On December 11, 2012, the EU Council put the nationalist agendas of Bulgaria and Greece before EU enlargement, damaged regional stability in the Western Balkans, and undermined the credibility of the EU enlargement process. The United Macedonian Diaspora (UMD) believes that the EU should be the bridge that unites Europe; instead it has become the divider that deepens inter-regional differences, especially between member-states, which blackmail non-member states.
Since the last round of new members in 2007 and the worldwide financial crisis of 2008, the EU enlargement process has stalled, especially for Macedonia. In its December 11 decision, the EU Council decided to add new membership prerequisites for Macedonia to fulfill, including the rather ambiguous criteria of maintaining “good neighborly relations.” Clearly, this is not a measurable, objective concept, but rather, it is a political tool, which will allow Bulgaria and Greece to maintain the status quo indefinitely.
The EU Council’s actions are self-defeating and irresponsible, especially considering how the European Commission has already recommended opening accession talks with Macedonia for four years in a row. Those recommendations, based on the democratic will of EU member-states, have been disregarded, and instead, Macedonia’s future status in the EU is now going to be determined based on the 19th-century foreign policies of Bulgaria and Greece.

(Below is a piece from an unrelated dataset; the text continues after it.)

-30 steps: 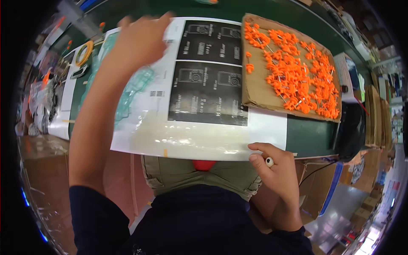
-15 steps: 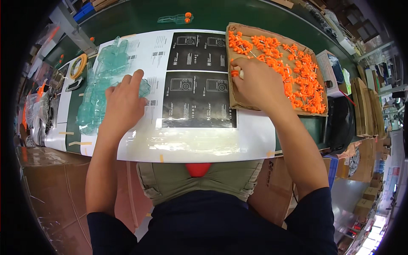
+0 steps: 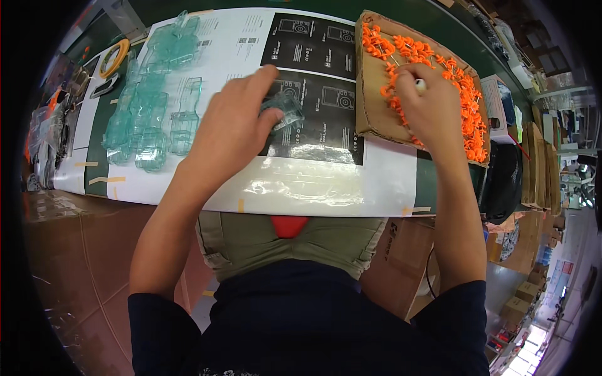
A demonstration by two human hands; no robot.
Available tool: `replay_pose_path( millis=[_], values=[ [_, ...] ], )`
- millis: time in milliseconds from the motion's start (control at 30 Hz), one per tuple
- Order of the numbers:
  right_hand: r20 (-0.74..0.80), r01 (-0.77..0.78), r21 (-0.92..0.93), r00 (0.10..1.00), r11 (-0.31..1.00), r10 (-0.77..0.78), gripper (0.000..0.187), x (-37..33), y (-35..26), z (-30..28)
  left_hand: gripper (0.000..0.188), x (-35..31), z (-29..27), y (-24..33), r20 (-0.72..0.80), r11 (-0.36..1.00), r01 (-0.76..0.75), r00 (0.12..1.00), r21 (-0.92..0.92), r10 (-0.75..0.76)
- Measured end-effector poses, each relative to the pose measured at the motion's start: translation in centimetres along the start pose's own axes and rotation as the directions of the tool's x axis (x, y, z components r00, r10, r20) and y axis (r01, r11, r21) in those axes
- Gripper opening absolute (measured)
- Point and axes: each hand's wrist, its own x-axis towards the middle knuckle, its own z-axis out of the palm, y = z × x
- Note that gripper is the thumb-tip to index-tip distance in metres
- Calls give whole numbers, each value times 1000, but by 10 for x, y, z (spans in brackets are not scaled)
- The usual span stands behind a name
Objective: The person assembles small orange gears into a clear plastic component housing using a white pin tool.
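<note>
Stack of clear plastic pcs lay far left on printed sheet. Left hand gripped one clear plastic part at sheet's middle. Right hand pinched small white piece over cardboard tray w/ orange parts.

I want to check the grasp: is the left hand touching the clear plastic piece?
Touching. The head view shows the left hand with fingertips closed on the clear plastic piece.
</note>
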Motion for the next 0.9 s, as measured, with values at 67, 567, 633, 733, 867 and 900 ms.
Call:
replay_pose_path(
  millis=[67,567,633,733,867,900],
  values=[
    [19,-79,174,997,982,76,26,-11,-2,-11,47,-6,10,-2,-163,976,-55,983,209,90],
    [87,-151,562,989,813,123,27,-72,-18,-29,38,-67,38,42,69,921,-331,944,203,324],
    [90,-150,580,989,801,120,27,-73,-23,-32,40,-68,37,44,93,914,-353,936,199,341],
    [323,-381,660,922,648,214,27,-74,-30,-35,35,-65,33,42,-45,944,-330,943,-7,329],
    [488,-512,683,850,521,195,27,-75,-26,-27,35,-54,28,36,-46,965,-259,965,-35,258],
    [529,-538,687,831,488,172,28,-74,-24,-23,36,-51,27,34,-26,974,-228,973,-12,227]
  ],
)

Despite the obvious double standard, Macedonians should be proud of the progress the country has made in terms of institutional reforms and economic development. Since peaceful independence in 1991, Macedonia has built a vibrant free market economy with a stable currency and solid macroeconomics. The country has preserved its centuries-old respect for multiculturalism and religious tolerance. Despite setbacks, Macedonia has emerged as a net exporter of security, making key contributions to international security, such as the ISAF mission in Afghanistan.
By further delaying the opening of negotiations with Macedonia, the EU has once again signaled its inability to live up to its own stated principles. Therefore, Macedonia may need to shift its focus, and concentrate on developing its economy and strengthening its democratic institutions, instead of concerning itself with the aggressive rhetoric of Bulgaria and Greece.
What Brussels does not acknowledge is that the Macedonians have endured systematic discrimination in Bulgaria and Greece for over a century, and, even to this day, these countries deny human rights and religious freedom to their significant Macedonian populations. Rewarding this behavior, the EU is now prepared to grant Bulgaria’s and Greece’s governments the status of gatekeepers, to determine Macedonia’s EU future based on how “neighborly” Macedonian society is to these countries. Instead, UMD believes the EU should promote a higher standard for Southeastern Europe in terms of fiscal responsibility and democratic freedom.
UMD calls on all EU member-states who have not recognized Macedonia by her constitutional name, including countries such as France and Germany, to do so in the very near future in order to bring back EU credibility to Macedonian society. Furthermore, UMD calls on the EU to stress that Athens and Sofia need to come to terms with modern reality that a distinct Macedonian nation, with its own language, heritage, and identity exists and will continue to exist in Southeast Europe.
It is UMD’s strong belief that Macedonia should not member in any international bodies who do not respect Macedonia’s right to self-determination and do not recognize Macedonia’s constitutional name.